Insurance May Leave Companies Y2K-Exposed
Along with systems and project management issues, another Y2K headache is surfacing. Many insurance companies are reportedly backing away from covering companies that incur losses as a result of Year 2000 glitches in standard business liability plans. Instead, companies may need to seek additional, Year 2000- specific coverage.
A recent survey by Gartner Group (Stamford, Conn.) finds that more than 40 U.S. states have already granted insurance companies exclusions that allow them to not cover Y2K losses under existing business interruption policies. "Enterprises making the assumption that business interruption insurance will cover losses incurred directly or indirectly from the year 2000 date change problem may be in for a rude awakening," the report finds. While separate policies specifically for Year 2000 coverage are being made available, they are expensive and limited in scope.

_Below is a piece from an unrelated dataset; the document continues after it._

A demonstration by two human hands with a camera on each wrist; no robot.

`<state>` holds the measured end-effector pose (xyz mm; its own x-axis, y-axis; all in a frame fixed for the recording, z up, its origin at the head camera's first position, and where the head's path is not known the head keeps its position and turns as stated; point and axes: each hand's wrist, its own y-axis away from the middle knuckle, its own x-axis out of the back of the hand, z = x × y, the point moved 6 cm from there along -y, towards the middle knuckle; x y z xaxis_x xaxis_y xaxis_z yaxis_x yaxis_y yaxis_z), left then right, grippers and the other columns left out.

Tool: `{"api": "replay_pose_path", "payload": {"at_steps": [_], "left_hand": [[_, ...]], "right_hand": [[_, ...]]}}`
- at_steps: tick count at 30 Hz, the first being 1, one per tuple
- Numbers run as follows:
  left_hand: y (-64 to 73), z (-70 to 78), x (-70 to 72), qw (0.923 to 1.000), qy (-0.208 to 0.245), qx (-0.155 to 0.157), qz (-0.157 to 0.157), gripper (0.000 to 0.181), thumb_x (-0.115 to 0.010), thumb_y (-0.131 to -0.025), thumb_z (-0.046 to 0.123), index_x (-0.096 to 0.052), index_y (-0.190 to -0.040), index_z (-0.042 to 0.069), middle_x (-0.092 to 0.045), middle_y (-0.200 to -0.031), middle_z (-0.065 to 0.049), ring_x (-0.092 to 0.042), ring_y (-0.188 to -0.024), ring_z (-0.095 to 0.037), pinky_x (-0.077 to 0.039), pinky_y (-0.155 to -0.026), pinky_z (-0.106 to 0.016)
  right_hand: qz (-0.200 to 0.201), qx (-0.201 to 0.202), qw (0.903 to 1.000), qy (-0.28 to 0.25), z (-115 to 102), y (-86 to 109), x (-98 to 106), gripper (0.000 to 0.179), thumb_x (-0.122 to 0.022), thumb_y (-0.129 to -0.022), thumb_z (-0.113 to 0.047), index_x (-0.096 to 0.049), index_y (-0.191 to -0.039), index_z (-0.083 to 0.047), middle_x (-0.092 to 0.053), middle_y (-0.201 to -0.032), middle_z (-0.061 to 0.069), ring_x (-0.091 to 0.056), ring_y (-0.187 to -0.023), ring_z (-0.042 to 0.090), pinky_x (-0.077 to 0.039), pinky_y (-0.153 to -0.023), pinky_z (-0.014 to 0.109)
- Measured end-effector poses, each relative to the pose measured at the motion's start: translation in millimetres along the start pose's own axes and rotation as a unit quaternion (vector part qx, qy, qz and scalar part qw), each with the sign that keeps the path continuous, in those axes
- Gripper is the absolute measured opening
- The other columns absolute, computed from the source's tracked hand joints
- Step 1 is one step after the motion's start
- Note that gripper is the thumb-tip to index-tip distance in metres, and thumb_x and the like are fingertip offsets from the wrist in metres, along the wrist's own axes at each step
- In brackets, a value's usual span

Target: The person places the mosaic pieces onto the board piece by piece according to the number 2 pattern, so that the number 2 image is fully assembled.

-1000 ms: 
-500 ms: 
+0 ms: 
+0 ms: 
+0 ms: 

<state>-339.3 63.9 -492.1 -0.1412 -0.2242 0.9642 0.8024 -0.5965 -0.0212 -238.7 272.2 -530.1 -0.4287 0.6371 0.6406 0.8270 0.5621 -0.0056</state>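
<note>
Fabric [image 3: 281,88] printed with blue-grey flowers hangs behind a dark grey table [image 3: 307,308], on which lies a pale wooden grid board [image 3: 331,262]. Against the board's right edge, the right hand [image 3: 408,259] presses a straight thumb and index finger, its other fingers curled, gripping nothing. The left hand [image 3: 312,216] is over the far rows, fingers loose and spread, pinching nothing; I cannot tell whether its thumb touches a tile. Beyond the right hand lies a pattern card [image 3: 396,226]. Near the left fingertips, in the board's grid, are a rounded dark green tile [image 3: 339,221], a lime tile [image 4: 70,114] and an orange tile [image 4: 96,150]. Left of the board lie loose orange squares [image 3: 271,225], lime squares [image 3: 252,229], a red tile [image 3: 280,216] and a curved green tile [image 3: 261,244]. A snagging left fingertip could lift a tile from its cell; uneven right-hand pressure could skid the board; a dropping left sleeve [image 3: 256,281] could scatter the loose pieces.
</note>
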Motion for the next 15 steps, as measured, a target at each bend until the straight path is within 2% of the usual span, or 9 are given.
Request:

Recently, several insurers, including American International Group (AIG) and Travelers Property Casualty Corp., issued letters to policyholders urging them to address their Y2K readiness. While the letters do not specify whether the insurers intend to exclude Y2K coverage, many industry experts believe that insurers might dispute future Y2K claims or attempt to add Y2K exclusions to insurance polices.
Thus, businesses need to pay close attention to what their liability insurance covers, advises Carolyn Rosenberg, chair of the Y2K team at Chicago-based law firm Sachnoff & Weaver. Businesses need to "carefully review and negotiate their existing insurance policies," Rosenberg says. This includes an audit of current policy or policies to evaluate the exclusions, terms and conditions.
Companies should contact their insurers and request written clarification of coverage in the event that year-2000-related losses are incurred, or the company is the target of a Year 2000 suit. The insurer should also be treated as a "mission-critical supply chain vendor" in the Year 2000 process, according to Gartner.